The increased flow into the PFG as part of the somatomotor network from both the MFG and the brainstem underlines the importance of these neural structures for anxiety control. While the descending flow into the brainstem was predominant during HA, the ascending flow was small and restricted to the caudal pons (ROI 103), as revealed by the calculation of flow differences between HA and LA (Fig. 6). Inspection of the coupling strengths for LA (Fig. 4) and HA (Fig. 5) showed not only a significant inflow into PFC but also a dominant outflow from the brainstem (ROI 93) to PFC for HA, which, however, was not significant, This observation can be seen as confirmation of an outflow of information not only from ROI 103 but also from ROI 93, both located in close vicinity to the pons.

The significantly larger descending than ascending flow with an origin in the brainstem is an interesting result, which indicates, besides the hypothesized pacemaker-like neural activity in the brainstem, presumably a further mechanism for successful anxiety processing. Such a mechanism may be due to an enhanced cerebral blood flow in the baroreflex loop in connection with an increase of vascular BOLD oscillations.

While the examined structures in the PFC are clearly defined, the brainstem structures are more complex. One reason is the location of different systems and/or the multiple integrative functions of the brainstem. Other reasons concern problems with recordings of BOLD signals of sufficient quality due to their small size and possible image distortion[49]. These findings indicate, that the neural source of slow BOLD oscillations is not a specific locus in the sense of cell groups but may be a distributed network similar to the reticular neurons responsible for the “0.15-Hz rhythm”[47]. Whereas resting-state activity with dominant slow vascular BOLD components (f < 0.1 Hz) characterizes relatively anxiety-free situations[50] the existence of slow neural and vascular BOLD components, the latter leading the former, was discussed by Pfurtscheller et al.[7,36] in healthy subjects during fMRI-related anxiety and by Tumati et al. in connection with AD.
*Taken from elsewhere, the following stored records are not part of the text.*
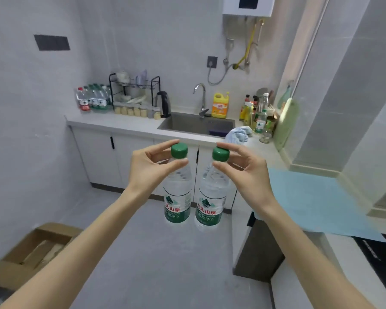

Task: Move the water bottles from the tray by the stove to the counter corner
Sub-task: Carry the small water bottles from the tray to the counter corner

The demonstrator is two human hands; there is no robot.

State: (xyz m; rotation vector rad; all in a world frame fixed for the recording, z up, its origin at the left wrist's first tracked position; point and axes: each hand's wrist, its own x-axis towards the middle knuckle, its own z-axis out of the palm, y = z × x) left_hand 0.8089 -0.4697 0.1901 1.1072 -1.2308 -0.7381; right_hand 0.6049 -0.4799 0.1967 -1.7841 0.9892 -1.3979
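At the far-left counter corner (91, 120), a cluster of bottles (94, 100) stands against the wall; this is judged the destination. Left hand (147, 168) pinches the left bottle (177, 197) at the neck under its green cap (179, 150), thumb and fingers clamped; right hand (243, 170) pinches the right bottle (210, 202) likewise. Both hang upright over the floor (143, 253), side by side, not touching; the neck grips likely leave the bases free for setting down. A blue mat (310, 201) lies at right.

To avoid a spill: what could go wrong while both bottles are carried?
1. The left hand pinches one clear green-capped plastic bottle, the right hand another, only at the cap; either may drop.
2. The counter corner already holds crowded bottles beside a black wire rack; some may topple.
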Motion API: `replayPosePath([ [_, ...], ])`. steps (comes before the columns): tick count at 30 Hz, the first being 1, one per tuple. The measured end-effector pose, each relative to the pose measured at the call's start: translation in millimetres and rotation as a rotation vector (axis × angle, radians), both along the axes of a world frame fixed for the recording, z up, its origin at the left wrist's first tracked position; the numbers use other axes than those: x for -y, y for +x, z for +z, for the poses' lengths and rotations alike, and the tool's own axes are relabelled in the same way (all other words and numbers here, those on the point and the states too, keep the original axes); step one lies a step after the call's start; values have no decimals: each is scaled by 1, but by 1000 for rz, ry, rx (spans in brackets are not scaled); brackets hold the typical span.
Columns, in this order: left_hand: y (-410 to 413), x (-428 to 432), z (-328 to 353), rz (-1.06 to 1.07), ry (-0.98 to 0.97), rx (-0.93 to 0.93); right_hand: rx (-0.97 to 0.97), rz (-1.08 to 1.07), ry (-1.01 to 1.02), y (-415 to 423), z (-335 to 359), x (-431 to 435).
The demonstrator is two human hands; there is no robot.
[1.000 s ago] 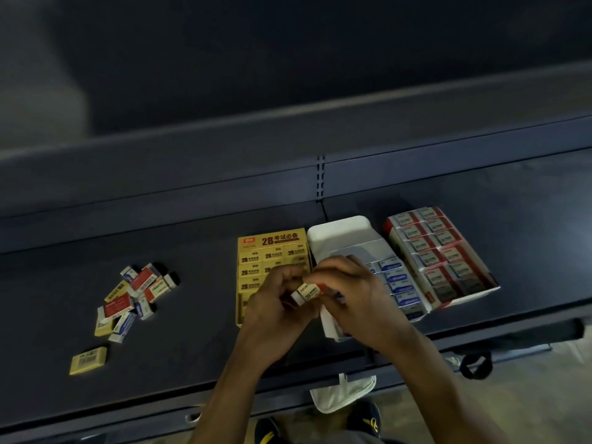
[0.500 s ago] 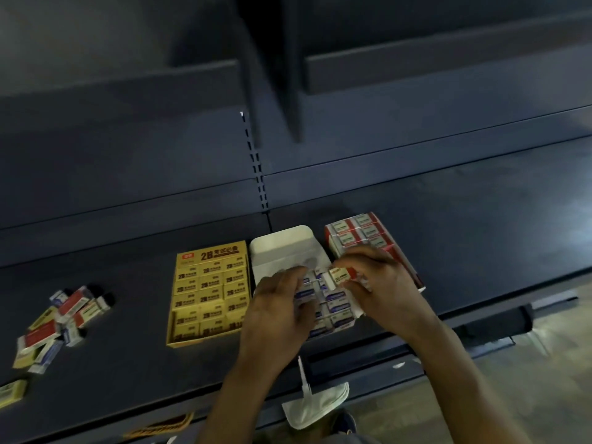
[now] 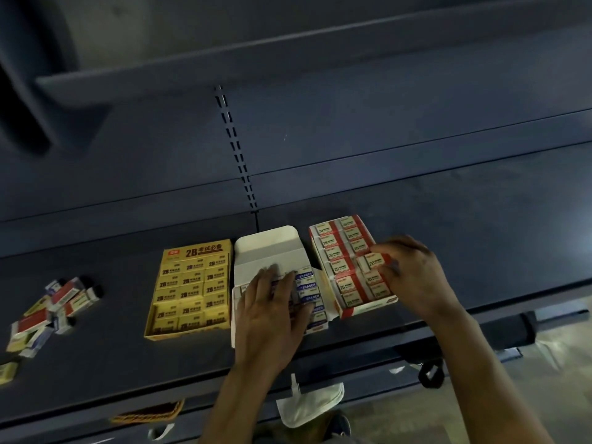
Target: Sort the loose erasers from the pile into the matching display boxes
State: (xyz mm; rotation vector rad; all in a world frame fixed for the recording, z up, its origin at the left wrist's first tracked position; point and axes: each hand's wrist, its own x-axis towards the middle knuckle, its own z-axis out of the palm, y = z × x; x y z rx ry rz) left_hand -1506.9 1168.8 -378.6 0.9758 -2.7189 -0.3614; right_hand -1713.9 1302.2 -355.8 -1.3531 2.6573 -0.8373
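Three display boxes stand side by side on the dark shelf: a yellow box [image 3: 192, 251], a white box [image 3: 269, 248] of blue-sleeved erasers and a red box [image 3: 368, 309] of red-and-white erasers. My right hand [image 3: 413, 277] pinches a red-and-white eraser [image 3: 373, 261] in the right column of the red box. My left hand [image 3: 272, 312] lies flat, fingers spread, over the erasers in the white box and covers most of them. A pile of loose erasers [image 3: 54, 309] lies at the far left.
One yellow eraser [image 3: 7, 374] lies apart at the left edge. The shelf's front lip runs just below the boxes. A white cloth bag [image 3: 310, 405] and a woven basket [image 3: 150, 413] sit under the shelf. An upper shelf overhangs at the top left.
My right hand has carried the red-and-white eraser from in front of the white box rightward into the red box. My left hand has moved up onto the white box's erasers.
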Motion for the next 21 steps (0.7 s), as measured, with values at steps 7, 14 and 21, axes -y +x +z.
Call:
replayPosePath([
  [7,2,-3,-5,11,2,-57,-73,-2,-57,5,-10,11],
  [14,1,-4,-3,19,22,-72,-147,-15,-81,9,-15,14],
  [21,16,-2,3,24,115,-238,-148,24,-225,41,-5,27],
])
Summarizing, HA and LA can be distinguished by the strength of information flow from the MFG to the brainstem during HA and also by the outflow from the brainstem to the PCG (representing neural BOLD components). The latter is most likely associated with a pacemaker-like activity source in reticular brainstem neurons. Further research is necessary, especially to investigate the ascending information flow in subjects with ”non-successful” anxiety processing and elevated resting-state anxiety.